Matthew Douma, RN - How Nurses Impact Patient Outcomes
How Nurses Impact Patient Outcomes
An interview with Matthew Douma, RN
Imagine the fate of a loved one rested in the hands of someone who couldn’t afford to complete their specialized training on a new life-saving technique. Now imagine it was in the hands of someone who could.
Matthew Douma is a nurse, researcher, educator and father of three who has dedicated his career to improving patient outcomes through informed research and knowledge-sharing. While he may not be able to leap tall buildings in a single bound, the leaps he’s made in advancing medical care are the stuff of hero work. In the world of medicine, knowledge is everything and Matt is on a mission to put as much of it as possible into the hands of every healthcare worker.
1. What drew you to nursing?
At first, it was the employability and job opportunities that attracted me. We can work in hospitals, outposts, cruise ships, research and education. What’s kept me in nursing has been the ability to work clinically, teach and contribute through innovation and research.
2. As a nurse, researcher, educator and father of three small children, you must often feel the effects of pressure and exhaustion. What keeps you going?
The pandemic is exhausting…so emotionally exhausting. At the same time, the opioid crisis and increasing methamphetamine use in the inner city has been a particularly acute challenge.
It’s hard to know what keeps us all going. At this point, it might be the old-fashioned clichés of duty and service. It’s important to me that when people need care – when they are at their most vulnerable – that there are expert, life-saving and compassionate nurses there for them. I keep coming back because I want to maintain the care of the most vulnerable persons in our community.
3. How has the assistance you’ve received through ARNET impacted you on a personal level?
ARNET support makes my research and innovation possible. Without the support of ARNET, my work would not be possible. It’s facilitated buying equipment that helps us understand why women are less likely to receive CPR by the public; it’s helped us research what the care needs are of families experiencing sudden cardiac arrest; and they help me fund the statistical and analytical support I need to perform these studies.
4. How has the specialized knowledge you’ve attained through your ongoing learning translated in the quality of care you provide?
In my role as a clinician scientist, any questions that come directly from patient care can inform our research questions and improve patient care.
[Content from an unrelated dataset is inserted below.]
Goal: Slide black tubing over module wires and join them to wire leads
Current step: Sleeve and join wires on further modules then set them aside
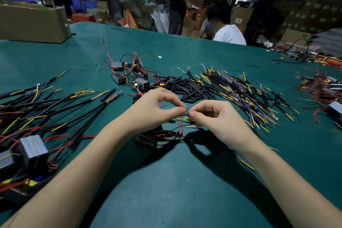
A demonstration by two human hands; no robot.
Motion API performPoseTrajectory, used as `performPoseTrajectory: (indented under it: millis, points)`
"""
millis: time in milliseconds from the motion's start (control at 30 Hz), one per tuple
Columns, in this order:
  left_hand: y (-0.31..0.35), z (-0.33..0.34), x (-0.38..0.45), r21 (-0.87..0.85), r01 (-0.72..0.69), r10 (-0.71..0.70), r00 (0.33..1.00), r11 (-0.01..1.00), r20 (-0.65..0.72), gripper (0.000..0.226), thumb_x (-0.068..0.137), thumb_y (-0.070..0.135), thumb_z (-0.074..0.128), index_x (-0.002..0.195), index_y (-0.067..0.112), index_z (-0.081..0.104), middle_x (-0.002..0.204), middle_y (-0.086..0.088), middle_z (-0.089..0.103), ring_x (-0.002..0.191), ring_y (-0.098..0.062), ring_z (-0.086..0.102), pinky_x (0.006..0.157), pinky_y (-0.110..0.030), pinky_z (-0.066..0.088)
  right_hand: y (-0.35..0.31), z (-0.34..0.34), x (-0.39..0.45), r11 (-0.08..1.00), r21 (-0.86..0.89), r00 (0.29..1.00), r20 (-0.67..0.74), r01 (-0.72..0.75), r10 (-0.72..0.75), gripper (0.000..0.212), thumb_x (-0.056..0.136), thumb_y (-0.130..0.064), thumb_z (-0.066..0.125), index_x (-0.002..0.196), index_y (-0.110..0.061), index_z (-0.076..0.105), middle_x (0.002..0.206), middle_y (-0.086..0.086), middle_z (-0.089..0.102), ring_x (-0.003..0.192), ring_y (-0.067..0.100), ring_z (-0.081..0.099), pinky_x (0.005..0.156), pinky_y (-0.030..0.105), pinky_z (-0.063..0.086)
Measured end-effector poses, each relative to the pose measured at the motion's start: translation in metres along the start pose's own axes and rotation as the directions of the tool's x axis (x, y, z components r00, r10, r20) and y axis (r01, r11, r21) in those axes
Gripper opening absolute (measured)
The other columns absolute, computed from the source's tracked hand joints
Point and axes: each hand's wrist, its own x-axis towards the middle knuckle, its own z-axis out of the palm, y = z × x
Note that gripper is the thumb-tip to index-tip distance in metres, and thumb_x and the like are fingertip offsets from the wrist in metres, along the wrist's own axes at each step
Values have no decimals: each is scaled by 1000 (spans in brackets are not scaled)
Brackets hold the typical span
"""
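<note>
L hand [153, 109] pinches thin wire ends [187, 114] w/ thumb + finger | R hand [212, 114] pinches same spot, tips touching | red module wires [178, 129] hang under hands to dark box module [146, 139] on green table [175, 181] | short black tubing pile [187, 87] just behind hands | yellow-purple wire leads pile [246, 96] to the right

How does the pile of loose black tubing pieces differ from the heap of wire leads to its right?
The tubing pieces are short, plain black and thick; the wire leads are longer, thinner, with yellow and purple strands. The tubing pile is compact, the leads fan out wider. Both lie untouched on the green table.
</note>
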Motion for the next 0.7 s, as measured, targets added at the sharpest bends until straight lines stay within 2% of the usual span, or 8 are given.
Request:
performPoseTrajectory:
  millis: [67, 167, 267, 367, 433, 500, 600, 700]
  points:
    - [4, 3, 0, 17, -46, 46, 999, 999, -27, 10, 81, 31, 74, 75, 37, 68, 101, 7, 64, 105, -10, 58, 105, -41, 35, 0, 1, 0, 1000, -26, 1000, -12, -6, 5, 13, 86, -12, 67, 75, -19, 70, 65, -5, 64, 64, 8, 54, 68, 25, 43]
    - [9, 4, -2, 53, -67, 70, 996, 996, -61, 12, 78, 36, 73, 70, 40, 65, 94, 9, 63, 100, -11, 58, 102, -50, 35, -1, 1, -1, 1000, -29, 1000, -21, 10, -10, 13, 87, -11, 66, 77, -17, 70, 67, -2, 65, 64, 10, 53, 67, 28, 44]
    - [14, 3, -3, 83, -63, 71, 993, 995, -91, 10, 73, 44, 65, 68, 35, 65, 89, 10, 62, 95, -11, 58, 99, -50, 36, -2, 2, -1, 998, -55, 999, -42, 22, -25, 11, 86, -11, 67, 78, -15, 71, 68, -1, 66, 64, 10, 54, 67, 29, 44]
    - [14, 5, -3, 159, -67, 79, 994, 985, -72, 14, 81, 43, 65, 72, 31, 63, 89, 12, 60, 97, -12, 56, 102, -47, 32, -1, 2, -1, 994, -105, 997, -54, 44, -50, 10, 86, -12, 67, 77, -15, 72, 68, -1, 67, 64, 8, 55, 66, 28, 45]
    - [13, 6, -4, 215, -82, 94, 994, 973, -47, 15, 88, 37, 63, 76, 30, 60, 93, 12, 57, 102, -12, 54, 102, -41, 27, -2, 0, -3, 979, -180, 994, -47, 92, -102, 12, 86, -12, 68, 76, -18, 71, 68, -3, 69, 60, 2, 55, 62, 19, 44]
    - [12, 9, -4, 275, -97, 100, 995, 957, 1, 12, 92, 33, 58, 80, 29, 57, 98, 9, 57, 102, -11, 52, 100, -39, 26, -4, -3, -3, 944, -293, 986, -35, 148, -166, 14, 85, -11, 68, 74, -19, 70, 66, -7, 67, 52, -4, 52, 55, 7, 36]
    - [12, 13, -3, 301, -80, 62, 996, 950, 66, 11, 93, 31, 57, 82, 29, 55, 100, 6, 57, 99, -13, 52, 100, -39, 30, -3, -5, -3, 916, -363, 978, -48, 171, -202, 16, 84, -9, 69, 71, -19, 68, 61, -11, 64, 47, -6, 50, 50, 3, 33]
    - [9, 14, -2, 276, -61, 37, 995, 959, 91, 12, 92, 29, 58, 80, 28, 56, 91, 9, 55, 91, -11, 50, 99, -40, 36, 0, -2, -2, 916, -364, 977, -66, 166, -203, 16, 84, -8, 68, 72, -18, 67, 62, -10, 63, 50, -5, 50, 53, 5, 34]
An example of an intervention we’ve studied and improved is the use of proximal external aortic compression, which is a hemorrhage control technique that’s gone on to save the lives of multiple people who otherwise would not have survived. Our work around the improvement of cardiac arrest recognition has resulted in numerous healthcare professionals sharing their experience of recognizing seizure and gasping as cardinal symptoms of cardiac arrest.
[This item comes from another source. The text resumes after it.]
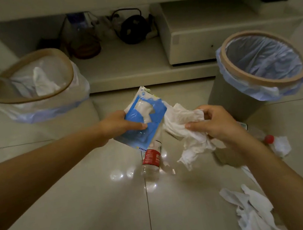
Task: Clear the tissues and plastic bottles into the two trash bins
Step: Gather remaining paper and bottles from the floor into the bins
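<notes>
tissue pack [145, 119] blue-white | tissues [185, 127] white | bottle label [151, 156] red

A home, most likely a living room. Glossy beige floor tiles [101, 209] fill the lower frame, and a low cream cabinet [203, 29] with an open shelf runs across the top. On that shelf, top centre, sit a dark kettle [132, 28] and what may be a glass jar [84, 39], blurred. Two bag-lined trash bins [32, 88] [262, 64] stand on the floor at left and right.
</notes>
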Demonstrator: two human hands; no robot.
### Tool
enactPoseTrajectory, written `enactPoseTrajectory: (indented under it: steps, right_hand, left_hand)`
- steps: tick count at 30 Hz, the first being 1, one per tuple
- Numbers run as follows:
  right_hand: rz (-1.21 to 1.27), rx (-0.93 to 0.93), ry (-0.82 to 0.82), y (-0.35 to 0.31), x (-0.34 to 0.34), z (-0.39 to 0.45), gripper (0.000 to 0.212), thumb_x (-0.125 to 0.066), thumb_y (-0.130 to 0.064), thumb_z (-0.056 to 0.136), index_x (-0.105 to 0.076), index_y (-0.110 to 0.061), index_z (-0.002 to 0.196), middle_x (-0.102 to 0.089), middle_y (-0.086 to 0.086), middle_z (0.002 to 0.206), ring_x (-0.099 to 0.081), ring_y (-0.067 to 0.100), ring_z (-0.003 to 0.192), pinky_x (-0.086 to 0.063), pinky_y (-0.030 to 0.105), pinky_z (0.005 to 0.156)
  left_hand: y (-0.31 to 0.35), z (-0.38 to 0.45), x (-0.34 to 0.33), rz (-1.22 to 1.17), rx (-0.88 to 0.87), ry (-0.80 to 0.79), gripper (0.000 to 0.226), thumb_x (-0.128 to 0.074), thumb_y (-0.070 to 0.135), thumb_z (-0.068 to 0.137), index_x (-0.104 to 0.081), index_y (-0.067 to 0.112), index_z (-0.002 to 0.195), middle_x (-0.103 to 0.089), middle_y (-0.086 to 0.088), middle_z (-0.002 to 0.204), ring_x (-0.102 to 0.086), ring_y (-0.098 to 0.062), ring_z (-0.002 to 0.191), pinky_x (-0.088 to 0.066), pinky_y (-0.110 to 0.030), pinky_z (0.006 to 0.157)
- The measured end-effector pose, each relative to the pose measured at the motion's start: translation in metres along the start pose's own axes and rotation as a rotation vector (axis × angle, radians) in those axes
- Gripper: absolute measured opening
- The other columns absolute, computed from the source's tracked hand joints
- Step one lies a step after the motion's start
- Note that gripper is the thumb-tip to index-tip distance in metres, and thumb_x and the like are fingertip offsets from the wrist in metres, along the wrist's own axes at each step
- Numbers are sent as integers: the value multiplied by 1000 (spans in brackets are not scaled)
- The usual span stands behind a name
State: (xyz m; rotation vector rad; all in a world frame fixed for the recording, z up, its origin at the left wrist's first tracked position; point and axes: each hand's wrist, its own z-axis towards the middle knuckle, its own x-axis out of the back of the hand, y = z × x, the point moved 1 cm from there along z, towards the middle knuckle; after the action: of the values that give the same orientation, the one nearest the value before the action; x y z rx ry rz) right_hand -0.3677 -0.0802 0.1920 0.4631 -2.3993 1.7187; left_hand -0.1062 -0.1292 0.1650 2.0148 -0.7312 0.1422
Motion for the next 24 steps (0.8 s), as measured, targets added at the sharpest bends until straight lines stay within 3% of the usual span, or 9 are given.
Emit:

5. You have post-graduate specialty training in critical care, a master’s degree in nursing and are currently engaged in resuscitation research that could prove invaluable for those treating patients with COVID-19. What are your future plans for learning?
I’m in the middle of a PhD which is focused on developing family-centered cardiac arrest care principles with a group of people who have lived experience. They’re either survivors themselves, or family members of those who either survived or did not. We’re also working on improving the cardiac arrest care of COVID-19 patients by understanding and improving prone resuscitation.
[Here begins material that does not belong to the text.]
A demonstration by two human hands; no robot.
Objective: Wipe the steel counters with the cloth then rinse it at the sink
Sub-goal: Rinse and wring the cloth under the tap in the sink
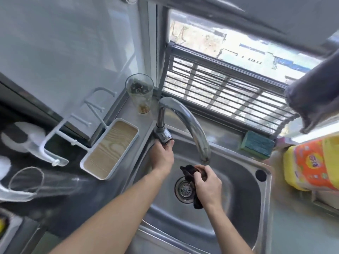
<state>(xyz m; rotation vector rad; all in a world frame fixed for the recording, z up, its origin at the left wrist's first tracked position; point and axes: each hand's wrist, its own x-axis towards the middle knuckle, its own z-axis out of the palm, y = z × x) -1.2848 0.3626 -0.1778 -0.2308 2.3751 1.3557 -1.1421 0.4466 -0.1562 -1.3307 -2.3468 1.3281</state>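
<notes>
— White tray [110, 149] left of middle, tall glass [140, 92] up behind it, both close to the sink [264, 173]. Safe there?

— Maybe not. Depends on the tap.

— Next along, then?

— Steel tap handle [164, 136], gripped by the left hand [162, 154], fingers curled round it. No water to see yet under the spout [189, 121].

— So what could go wrong?

— Turned too far, too fast, and out with a big splash. Could jump over the sink edge and wet the tray and the glass. Would mean wiping all over again.

— And the cloth?

— Dark cloth [190, 174] in the middle of the frame, just under the mouth of the spout, above the drain [184, 189]. Bunched up and pinched in the right hand [207, 187], fingers closed on it, with one end hanging low.

— Trouble there?

— Perhaps. Held too loose, could slip and plop onto the drain holes. Kept so bunched, might stay dirty inside the folds.

— Further right?

— Green sponge [256, 145] on the back ledge, yellow bottle [308, 162] at the right edge. Well apart from both hands, so likely safe from a knock.
</notes>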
6. What do we currently misunderstand about the nursing profession and/or medical care that you wish more people knew about?
That nurses (especially in-hospital) are the closest to patients and have a difficult-to-measure and difficult-to-explain role. They are absolutely essential to the provision of safe and high-quality care. We catch and prevent errors, make sure the right people, supplies, equipment and processes are in place to get the best patient outcomes. And since we spend the most amount of time alongside patients, we’re often in the privileged position of knowing things like patient preferences and values.
7. You once assisted a man with a gunshot wound by using a life-saving technique you’d learned through training with UNICEF. Unbeknownst to you, the paramedics who took him into care after you were unaware of the same compression technique. Can you share how that event affected you and may have shifted your view of the medical profession?
It certainly is not the paramedics’ fault. This was an example of a knowledge translation gap. The knowledge of the life-saving technique was in textbooks for post-partum hemorrhage, but they had not been translated for use in trauma care.
This is when I began my research and innovation work. We wrote about this case, designed research studies about its use and then began advocating for this evidence-based intervention, once we had created the evidence. This was when I realized I could help improve the lives of the most patients possible through research and innovation.